L'amilo-1,4:1,6-glucantransferasi, o enzima ramificato, è coinvolto nel metabolismo del glicogeno nei punti di ramificazione dell'"albero" del glicogeno. Collega un segmento di almeno sei residui glicosidici con legami α-1,4 delle catene esterne del glicogeno all'"albero" del glicogeno tramite un legame α-1,6-glicosidico. Una mutazione dell'enzima interrompe la sintesi del glicogeno di struttura normale, ovvero molecole sferiche relativamente solubili. In caso di carenza enzimatica, l'amilopectina, relativamente insolubile, si deposita nelle cellule epatiche e muscolari, causando danni cellulari. L'attività specifica dell'enzima nel fegato è maggiore rispetto ai muscoli, pertanto, in caso di carenza, prevalgono i sintomi di danno epatico. L'ipoglicemia in questa forma di glicogenosi è estremamente rara ed è stata descritta solo nella fase terminale della malattia, nella forma epatica classica.

Glicogenosi tipo V

Sono note tre isoforme della glicogeno fosforilasi, espresse nel tessuto cardiaco/nervoso, nel fegato e nel tessuto muscolare; sono codificate da geni diversi. La glicogenosi di tipo V è associata alla carenza dell'isoforma muscolare dell'enzima, la miofosforilasi. La carenza di questo enzima porta a una riduzione della sintesi di ATP nel muscolo a causa di una glicogenolisi alterata.

Glicogenosi tipo VII

La PFK è un enzima tetramerica controllato da tre geni. Il gene PFK-M è mappato sul cromosoma 12 e codifica la subunità muscolare; il gene PFK-L è mappato sul cromosoma 21 e codifica la subunità epatica; e il gene PFK-P sul cromosoma 10 codifica la subunità eritrocitaria. Nel muscolo umano, solo la subunità M è espressa e l'isoforma della PFK è un omotetramero (M4), mentre negli eritrociti, che contengono sia la subunità M che L, si trovano cinque isoforme: due omotetrameri (M4 e L4) e tre isoforme ibride (M1L3; M2L2; M3L1). Nei pazienti con deficit classico di PFK, le mutazioni della PFK-M portano a una riduzione globale dell'attività enzimatica nel muscolo e a una riduzione parziale dell'attività nei globuli rossi.

Glicogenosi tipo IX

La degradazione del glicogeno è controllata nel tessuto muscolare e nel fegato da una cascata di reazioni biochimiche che portano all'attivazione della fosforilasi. Questa cascata include gli enzimi adenilato ciclasi e fosforilasi chinasi (RNA).
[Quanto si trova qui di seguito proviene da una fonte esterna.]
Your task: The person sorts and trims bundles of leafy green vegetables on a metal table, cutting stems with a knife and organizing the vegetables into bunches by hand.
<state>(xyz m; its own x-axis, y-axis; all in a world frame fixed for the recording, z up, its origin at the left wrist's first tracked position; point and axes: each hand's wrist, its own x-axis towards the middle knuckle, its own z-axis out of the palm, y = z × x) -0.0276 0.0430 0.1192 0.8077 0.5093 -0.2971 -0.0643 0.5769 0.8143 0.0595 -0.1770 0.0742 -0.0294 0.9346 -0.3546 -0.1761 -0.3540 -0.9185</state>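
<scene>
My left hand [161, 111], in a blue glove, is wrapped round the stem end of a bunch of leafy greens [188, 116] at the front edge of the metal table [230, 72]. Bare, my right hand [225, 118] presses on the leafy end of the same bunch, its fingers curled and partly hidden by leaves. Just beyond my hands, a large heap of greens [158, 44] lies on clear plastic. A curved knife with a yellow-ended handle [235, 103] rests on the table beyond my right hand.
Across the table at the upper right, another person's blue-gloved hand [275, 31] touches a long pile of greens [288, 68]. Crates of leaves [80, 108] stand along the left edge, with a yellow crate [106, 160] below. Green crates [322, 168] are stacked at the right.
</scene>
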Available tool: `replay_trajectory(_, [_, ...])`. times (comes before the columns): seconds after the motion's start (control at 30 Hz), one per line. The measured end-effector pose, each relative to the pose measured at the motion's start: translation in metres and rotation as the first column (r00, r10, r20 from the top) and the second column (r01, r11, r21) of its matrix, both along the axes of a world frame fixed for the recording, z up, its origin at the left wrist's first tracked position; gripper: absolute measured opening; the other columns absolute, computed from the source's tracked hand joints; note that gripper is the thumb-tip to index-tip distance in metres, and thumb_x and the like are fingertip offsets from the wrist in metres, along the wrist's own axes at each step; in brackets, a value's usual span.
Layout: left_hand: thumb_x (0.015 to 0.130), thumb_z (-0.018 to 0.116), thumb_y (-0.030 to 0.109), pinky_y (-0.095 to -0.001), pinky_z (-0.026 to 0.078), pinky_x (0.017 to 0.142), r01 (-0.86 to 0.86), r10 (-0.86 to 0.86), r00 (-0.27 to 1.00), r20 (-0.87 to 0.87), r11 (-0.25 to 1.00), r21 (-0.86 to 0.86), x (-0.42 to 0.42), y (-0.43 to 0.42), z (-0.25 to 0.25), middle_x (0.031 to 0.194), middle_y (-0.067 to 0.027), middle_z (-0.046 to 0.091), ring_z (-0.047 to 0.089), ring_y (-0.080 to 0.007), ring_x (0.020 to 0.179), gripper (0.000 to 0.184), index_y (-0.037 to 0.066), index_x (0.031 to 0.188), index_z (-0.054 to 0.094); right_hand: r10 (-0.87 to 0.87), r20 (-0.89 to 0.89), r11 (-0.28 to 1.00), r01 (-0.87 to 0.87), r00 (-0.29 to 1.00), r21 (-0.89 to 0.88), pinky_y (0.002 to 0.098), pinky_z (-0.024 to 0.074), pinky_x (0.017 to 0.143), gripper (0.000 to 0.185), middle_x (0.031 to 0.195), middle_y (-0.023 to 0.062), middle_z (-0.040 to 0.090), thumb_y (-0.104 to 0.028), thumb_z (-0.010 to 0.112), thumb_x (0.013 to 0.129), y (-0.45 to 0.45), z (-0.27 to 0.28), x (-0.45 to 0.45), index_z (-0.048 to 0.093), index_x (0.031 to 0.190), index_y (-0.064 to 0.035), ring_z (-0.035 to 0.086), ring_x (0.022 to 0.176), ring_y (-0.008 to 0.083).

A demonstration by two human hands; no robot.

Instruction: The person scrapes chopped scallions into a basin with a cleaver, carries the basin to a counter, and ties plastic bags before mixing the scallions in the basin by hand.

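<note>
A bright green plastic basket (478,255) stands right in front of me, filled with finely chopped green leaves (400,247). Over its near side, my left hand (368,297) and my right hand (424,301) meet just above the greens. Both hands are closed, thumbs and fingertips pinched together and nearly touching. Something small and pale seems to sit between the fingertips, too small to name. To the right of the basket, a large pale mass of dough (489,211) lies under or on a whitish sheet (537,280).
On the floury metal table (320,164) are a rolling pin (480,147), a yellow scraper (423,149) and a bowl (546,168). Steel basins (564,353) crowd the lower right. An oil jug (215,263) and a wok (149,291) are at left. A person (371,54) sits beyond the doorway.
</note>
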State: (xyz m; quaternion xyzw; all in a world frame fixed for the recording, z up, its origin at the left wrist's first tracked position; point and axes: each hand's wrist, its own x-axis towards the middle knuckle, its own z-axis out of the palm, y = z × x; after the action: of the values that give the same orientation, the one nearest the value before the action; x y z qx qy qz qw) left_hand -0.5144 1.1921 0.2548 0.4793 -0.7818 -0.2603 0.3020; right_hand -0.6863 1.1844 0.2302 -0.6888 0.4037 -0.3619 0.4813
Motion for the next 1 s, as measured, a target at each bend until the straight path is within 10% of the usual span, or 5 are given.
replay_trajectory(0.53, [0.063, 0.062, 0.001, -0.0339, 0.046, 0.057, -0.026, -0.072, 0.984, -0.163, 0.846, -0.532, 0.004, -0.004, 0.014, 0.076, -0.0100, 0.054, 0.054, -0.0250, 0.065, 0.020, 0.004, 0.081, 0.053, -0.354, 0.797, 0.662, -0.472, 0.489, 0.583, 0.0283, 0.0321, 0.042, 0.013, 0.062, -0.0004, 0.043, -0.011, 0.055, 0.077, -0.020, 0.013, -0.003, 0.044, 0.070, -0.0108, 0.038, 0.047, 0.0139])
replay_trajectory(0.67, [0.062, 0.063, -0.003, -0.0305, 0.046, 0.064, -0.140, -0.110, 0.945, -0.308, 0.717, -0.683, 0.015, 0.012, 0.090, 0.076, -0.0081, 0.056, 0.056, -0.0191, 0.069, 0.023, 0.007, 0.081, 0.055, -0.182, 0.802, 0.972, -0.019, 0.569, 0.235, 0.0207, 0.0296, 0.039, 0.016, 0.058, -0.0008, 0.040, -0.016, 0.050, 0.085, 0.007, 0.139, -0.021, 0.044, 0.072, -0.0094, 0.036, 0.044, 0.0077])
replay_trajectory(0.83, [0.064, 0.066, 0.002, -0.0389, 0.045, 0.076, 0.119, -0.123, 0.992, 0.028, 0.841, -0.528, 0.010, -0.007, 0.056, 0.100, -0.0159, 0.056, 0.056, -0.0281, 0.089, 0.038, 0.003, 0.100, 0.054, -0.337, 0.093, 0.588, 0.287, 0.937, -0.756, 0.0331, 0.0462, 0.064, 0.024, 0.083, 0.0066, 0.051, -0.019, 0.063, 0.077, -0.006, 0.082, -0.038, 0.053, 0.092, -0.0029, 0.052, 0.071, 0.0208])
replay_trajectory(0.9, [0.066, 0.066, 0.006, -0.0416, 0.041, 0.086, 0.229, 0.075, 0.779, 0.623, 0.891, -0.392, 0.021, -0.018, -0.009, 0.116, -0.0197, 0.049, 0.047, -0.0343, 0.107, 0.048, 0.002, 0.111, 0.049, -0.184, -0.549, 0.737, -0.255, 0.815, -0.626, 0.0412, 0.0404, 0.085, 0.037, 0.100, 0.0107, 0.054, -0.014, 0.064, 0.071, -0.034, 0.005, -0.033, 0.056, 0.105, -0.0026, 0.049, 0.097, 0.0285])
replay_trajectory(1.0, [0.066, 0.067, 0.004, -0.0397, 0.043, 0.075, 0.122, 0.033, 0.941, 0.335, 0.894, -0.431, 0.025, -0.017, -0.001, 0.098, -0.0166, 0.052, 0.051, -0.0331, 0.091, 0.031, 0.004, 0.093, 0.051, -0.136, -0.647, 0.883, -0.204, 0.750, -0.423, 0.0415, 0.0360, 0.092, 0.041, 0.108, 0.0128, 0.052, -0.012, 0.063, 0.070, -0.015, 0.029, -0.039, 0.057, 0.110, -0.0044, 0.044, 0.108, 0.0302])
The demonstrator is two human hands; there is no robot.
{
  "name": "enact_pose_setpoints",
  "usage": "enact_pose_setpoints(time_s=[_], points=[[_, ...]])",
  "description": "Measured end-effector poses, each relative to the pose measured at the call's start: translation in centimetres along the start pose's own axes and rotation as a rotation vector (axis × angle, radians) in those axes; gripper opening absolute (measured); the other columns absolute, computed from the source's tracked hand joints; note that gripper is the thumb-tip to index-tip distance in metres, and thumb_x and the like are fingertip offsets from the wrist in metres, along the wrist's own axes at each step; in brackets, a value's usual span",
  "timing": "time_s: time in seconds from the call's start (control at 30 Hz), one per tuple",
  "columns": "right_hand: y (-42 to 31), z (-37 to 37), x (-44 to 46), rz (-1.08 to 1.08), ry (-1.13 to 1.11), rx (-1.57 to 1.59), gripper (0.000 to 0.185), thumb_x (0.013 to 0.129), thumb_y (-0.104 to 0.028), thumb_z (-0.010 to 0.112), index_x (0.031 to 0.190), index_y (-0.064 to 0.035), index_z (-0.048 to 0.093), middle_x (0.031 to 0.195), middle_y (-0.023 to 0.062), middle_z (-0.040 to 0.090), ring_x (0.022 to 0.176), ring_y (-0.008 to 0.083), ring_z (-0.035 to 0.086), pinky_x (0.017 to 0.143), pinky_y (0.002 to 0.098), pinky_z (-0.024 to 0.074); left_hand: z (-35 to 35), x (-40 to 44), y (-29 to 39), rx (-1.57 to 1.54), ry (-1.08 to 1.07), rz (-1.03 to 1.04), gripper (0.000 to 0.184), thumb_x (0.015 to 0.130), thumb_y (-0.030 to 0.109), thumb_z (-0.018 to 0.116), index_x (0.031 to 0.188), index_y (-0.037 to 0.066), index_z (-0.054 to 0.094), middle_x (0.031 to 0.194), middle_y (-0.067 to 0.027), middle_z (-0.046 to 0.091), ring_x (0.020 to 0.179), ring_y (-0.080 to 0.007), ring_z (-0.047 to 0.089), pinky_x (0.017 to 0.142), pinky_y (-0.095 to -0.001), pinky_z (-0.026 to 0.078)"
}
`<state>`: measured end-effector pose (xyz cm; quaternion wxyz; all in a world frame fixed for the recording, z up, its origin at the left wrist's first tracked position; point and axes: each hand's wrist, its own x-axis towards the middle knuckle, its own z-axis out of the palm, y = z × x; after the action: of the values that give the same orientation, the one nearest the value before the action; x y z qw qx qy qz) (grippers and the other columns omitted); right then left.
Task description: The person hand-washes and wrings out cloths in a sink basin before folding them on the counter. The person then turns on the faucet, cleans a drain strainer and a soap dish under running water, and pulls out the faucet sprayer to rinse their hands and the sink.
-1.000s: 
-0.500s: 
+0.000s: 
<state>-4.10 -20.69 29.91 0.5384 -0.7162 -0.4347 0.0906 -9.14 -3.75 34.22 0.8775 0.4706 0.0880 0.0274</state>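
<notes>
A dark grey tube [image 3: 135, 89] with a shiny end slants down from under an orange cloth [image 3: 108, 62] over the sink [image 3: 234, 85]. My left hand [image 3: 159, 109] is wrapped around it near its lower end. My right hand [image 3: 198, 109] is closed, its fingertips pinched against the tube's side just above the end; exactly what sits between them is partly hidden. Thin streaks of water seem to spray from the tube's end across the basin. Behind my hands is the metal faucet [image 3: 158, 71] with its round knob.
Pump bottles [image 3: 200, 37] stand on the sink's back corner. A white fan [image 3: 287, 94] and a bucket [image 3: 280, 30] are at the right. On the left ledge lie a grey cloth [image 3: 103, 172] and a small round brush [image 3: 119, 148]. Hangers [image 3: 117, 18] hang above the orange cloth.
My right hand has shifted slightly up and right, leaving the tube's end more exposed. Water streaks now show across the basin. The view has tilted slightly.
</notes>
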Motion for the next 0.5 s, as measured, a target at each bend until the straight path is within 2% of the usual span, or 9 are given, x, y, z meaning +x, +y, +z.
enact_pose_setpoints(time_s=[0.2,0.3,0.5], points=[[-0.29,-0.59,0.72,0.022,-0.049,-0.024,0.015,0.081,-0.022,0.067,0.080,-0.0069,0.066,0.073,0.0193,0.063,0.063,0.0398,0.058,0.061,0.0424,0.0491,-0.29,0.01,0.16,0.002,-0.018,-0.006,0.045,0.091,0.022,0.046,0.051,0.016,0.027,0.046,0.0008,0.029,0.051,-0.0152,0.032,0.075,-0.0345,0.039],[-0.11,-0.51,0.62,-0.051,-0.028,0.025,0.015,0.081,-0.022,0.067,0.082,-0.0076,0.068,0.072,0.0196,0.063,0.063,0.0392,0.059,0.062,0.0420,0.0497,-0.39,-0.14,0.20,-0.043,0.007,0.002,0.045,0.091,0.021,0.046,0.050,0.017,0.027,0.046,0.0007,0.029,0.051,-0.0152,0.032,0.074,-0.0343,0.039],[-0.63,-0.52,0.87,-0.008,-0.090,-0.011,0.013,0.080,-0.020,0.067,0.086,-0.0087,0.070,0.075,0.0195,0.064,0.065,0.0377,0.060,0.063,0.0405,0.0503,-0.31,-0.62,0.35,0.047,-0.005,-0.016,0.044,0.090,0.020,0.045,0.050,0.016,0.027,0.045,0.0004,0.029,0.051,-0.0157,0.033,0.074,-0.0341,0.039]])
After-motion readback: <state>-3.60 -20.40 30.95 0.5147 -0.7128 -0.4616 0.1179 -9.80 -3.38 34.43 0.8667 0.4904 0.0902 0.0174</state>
L'RNA è una proteina decaesamerica composta dalle subunità a, beta, gamma, sigma; le subunità alfa e beta sono regolatrici, le subunità gamma sono catalitiche, le subunità sigma (calmodulina) sono responsabili della sensibilità dell'enzima agli ioni calcio. I processi di glicogenolisi nel fegato sono regolati dal glucagone e nei muscoli dall'adrenalina. Questi attivano l'adenilato ciclasi di membrana, che converte l'ATP in cAMP e interagisce con la subunità regolatrice della proteina chinasi cAMP-dipendente, portando alla fosforilazione della fosforilasi chinasi. La fosforilasi chinasi attivata converte quindi la glicogeno fosforilasi nella sua conformazione attiva. È questo processo ad essere influenzato nella glicogenosi di tipo IX.